Singapore is taking significant steps to cement its position as a global business hub and a leader in sustainability.
The city-state’s regulators, the Accounting and Corporate Regulatory Authority (ACRA) and Singapore Exchange Regulation (SGX RegCo), propose mandatory climate-related reporting for public and large private companies. These disclosure standards will align with the International Financial Reporting Standards (IFRS) and the recently published International Sustainability Standards Board (ISSB) standards.
The Sustainability Reporting Advisory Committee (SRAC), jointly established by the regulators, recommended this move as part of Singapore’s Green Plan 2030. The reporting obligation is expected to bolster Singapore’s commitment to the United Nations’ 2030 Sustainable Development Agenda and expedite the country’s transition to a green economy.
Under the current regulations, only listed companies from certain sectors such as finance, agriculture, food, forest products and energy are required to provide climate reporting, aligned with the Task Force on Climate-related Financial Disclosures (TCFD). The new proposal, however, will extend this obligation to all listed issuers, overseas companies, business trusts and REITs starting from fiscal year 2025. Non-listed companies with revenues of at least $1bn will begin reporting from FY2027.

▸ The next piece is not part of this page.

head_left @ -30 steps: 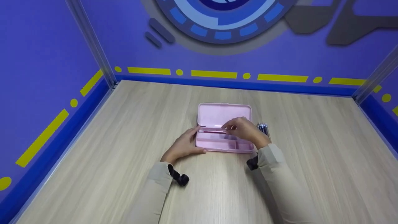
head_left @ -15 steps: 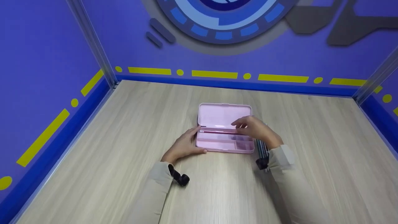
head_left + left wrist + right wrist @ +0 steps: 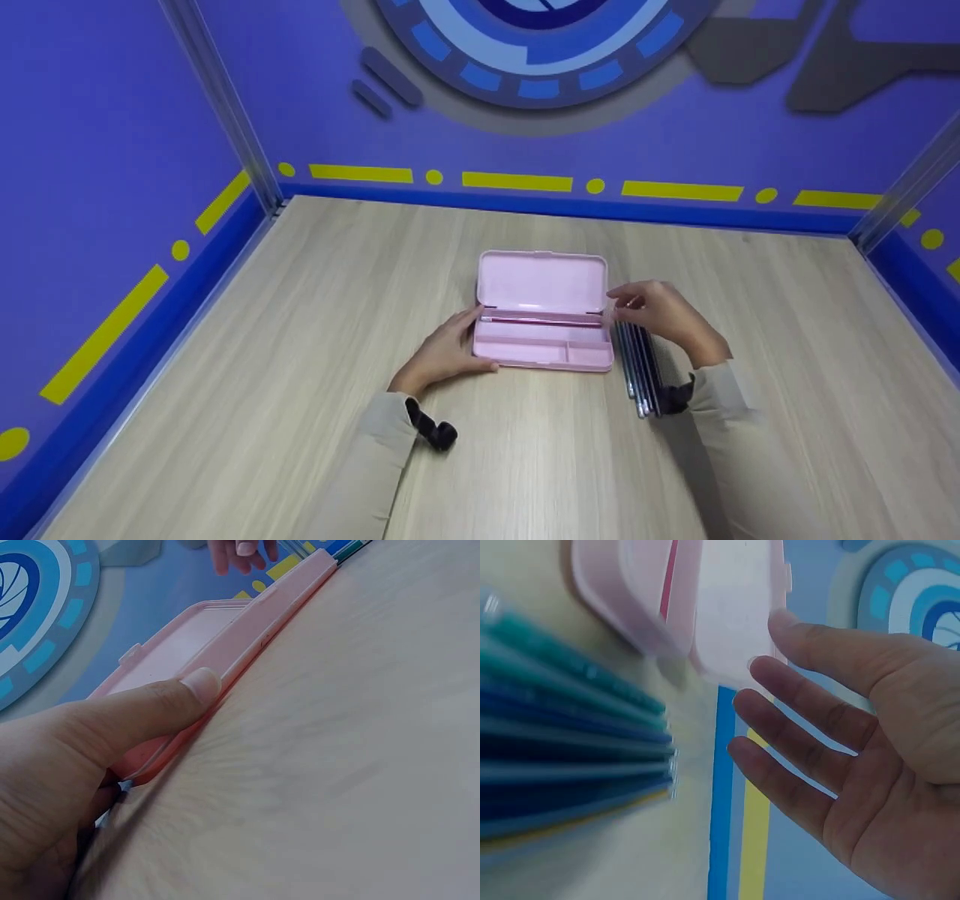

In addition, the regulators plan a review in 2027 with an aim to extend the climate disclosure requirements to non-listed companies with revenues of at least $100m, set to start around FY2030.
ACRA Assistant Chief Executive Kuldip Gill emphasised the importance of climate reporting: “Trusted and consistent climate reporting is essential to drive accountability and decisive actions by companies. It will also rally companies towards contributing to Singapore’s net zero emissions commitments, expediting our transition to a green economy.”
Michael Tang, Head of the Sustainable Development Office, SGX RegCo, lauded the effort of listed companies in sustainability reporting, and suggested the large non-listed companies’ climate reporting will complement this progress, thereby enabling Singapore to make a significant contribution towards global sustainability.
SRAC Chairperson Esther An underscored the benefits of climate reporting, saying: “With more countries pledging for net zero and the rising carbon cost globally, climate strategy and reporting can help companies, listed or non-listed, to mitigate and adapt to risks in the transition to a low carbon economy. What gets measured gets managed. There is a strong business case for climate reporting as it has helped many businesses to improve performance and create stronger competitive advantage by capturing growth opportunities.”
A consultation into the new mandatory climate-related reporting rules has been launched by the regulators and will remain open until September 30.